Requirements analysis

Design choices

ASIC

Application Specific Integrated Circuit

Full custom

  • Design your own logic & flip flop cells (or whatever). These have to be designed from scratch and laid out.
Advantages
  • Total flexibility
  • Best performance, power and area.
  • Easier to protect IP
Disadvantages
  • Very long development times
  • Very high (initial) production costs (need full mask etc). Only for high volume production.

Semi-custom

  • Uses predefined, characterized & laid out cells of functions which the manufacturer has optimised.
  • Cells normally butt together with power & ground in standard positions.
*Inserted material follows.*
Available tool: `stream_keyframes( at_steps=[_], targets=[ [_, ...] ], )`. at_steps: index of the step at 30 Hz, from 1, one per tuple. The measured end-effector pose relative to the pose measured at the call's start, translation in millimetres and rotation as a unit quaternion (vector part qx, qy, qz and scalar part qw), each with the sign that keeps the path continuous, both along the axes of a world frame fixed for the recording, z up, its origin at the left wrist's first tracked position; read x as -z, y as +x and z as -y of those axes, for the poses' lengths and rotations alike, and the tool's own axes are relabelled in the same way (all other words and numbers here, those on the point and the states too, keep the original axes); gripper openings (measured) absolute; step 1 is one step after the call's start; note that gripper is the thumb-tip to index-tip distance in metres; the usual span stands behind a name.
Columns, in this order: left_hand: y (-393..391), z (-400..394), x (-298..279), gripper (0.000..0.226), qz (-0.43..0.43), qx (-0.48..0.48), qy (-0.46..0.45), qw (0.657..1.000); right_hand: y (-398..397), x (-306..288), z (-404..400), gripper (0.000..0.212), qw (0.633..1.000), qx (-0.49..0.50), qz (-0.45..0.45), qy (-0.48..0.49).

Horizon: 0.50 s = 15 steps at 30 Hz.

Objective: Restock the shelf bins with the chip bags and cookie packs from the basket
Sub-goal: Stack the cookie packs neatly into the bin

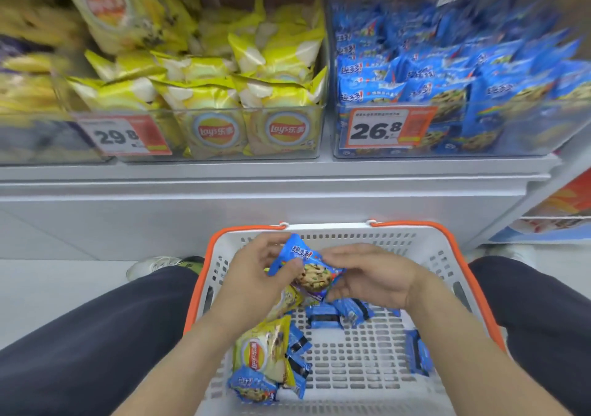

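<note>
Above the white basket (428, 249) with orange handles, both my hands hold one blue cookie pack (308, 268). My left hand (256, 275) grips its left end with thumb and fingers. My right hand (367, 275) curls around its right side. Inside the basket lie a yellow chip bag (260, 351), another blue cookie pack (252, 387) at the front left, and several small blue packs (339, 315). On the shelf above stand a clear bin of yellow chip bags (224, 96) and a clear bin of blue cookie packs (447, 89).
Price tags reading 29.8 (123, 136) and 26.8 (380, 129) hang on the bin fronts. A further bin of yellow bags (28, 96) is at the far left. My knees in dark trousers flank the basket. The white shelf ledge (256, 185) juts out above it.
</note>
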<state>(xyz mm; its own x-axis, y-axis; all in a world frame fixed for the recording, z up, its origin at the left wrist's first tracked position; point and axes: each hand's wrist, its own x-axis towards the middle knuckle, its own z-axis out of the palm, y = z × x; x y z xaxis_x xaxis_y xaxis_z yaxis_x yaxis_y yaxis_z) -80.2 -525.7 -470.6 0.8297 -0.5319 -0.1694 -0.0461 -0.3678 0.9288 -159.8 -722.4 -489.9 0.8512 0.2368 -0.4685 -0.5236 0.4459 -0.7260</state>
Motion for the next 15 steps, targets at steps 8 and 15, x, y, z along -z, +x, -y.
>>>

Just add routing (tm).
Advantages
  • Much easier - reduced design time. (still quite long though).
  • Less chance of errors.
  • Not as good for area, power & performance as full custom (usually acceptable).
  • Usually fairly easy to protect IP (though not as much as Full custom.
Disadvantages
  • Not quite as flexible as full custom.
  • Aspensive to rework (like full custom).
  • High production costs (like full custom).
  • Fairly high volume product (not as much as full custom).

Programmable Logic Devices (PLDs)

Program device to provide a specific function. These devices have a 2D array of identical logic cells. Sometimes ‘mode bits’ specify how these are internally connected. Signal routing through the cells is through a ‘switch box’ approach, with the routing pattern and mode bits held in reprogrammable RAM.

Advantages
  • Excellent for prototyping - virtually no cost to iterate.
  • Fast development time.
  • Easy to change.
  • Fairly low design costs.
  • Reasonable speed and complexity.
  • Decreased time to finished product.
Disadvantages
  • Limited flexibility.
  • Cony appropriate for low volume product.
  • Worst for area, speed and performance.
  • Difficult to protect IP, and easy to copy.
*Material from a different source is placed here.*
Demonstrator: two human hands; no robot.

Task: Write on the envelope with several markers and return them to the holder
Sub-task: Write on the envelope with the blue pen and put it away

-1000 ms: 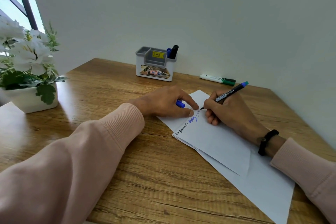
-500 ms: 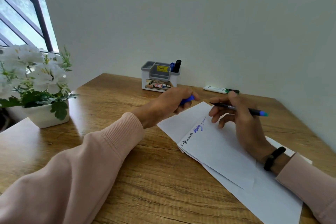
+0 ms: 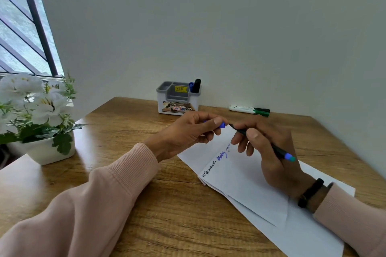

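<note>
A white envelope (image 3: pixel 248 175) lies on the wooden desk (image 3: pixel 129 165) with black and blue writing along its near-left edge. Above it my right hand (image 3: pixel 269 152) grips a thin black pen (image 3: pixel 278 151) with a blue-green end, tip pointing left. My left hand (image 3: pixel 188 133) pinches the blue cap (image 3: pixel 222 125) right in front of that tip. The grey-and-white holder (image 3: pixel 177 100) stands at the back by the wall with a blue marker (image 3: pixel 191 86) and a black marker (image 3: pixel 197 85) in it.
Two white markers with green and black caps (image 3: pixel 249 110) lie by the wall, right of the holder. A white pot of white flowers (image 3: pixel 39 123) stands at the desk's left edge under a barred window. A wall closes the back and right.
My right hand lifted the pen off the envelope and turned its tip to the left. My left hand rose from the paper with the cap and came up to the tip.
</note>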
Nowadays, the usual approach is to combine standard cells with externally provided IP blocks (an ARM for example). FPGAs can be used to prototype large sections of a design. It is uncommon to design at the gate level, rather the behaviour is described with a HDL, then use CAD tools to translate (synthesize) this to logic on a target.

Actual Requirements analysis

These are obtained by talking to the end user. In the lab we want to design a simple RISC, general purpose processor at the RTL level and test it.

Reasons for RISC

  • Simple datapath – load-store architecture, so it only requires a register bank, and an ALU.

  • Only three types of instructions:

    Register to register
    • Read operands from register bank, do operations in the ALU, and write results to the reg bank.
    Load/Store operations
    • Load reg from memory or store reg to memory.
    • Use execute unit to form addresses.
    Branch instructions
    • Add an offset to the value of PC, and if some condition is satisfied, write to the PC.
    • Get new instruction stream from here.
    • Normally, PC is in the register bank.
  • RISC has simpler control because there are relatively few addressing and instruction modes. Function bits have a specific meaning. Decoding is simple and quick. As a result, instruction decoding, operand reading and any arithmetic can be done in one step (clock period). This means that the instructions take 3 phases to be performed:

    • Fetch
    • Execute
    • Writeback

    One instruction therefore takes 3 cycles - less than CISC.

    The control of a RISC machine is normally simple enough to be hardwired, unlike CISC, where microcode is normally used.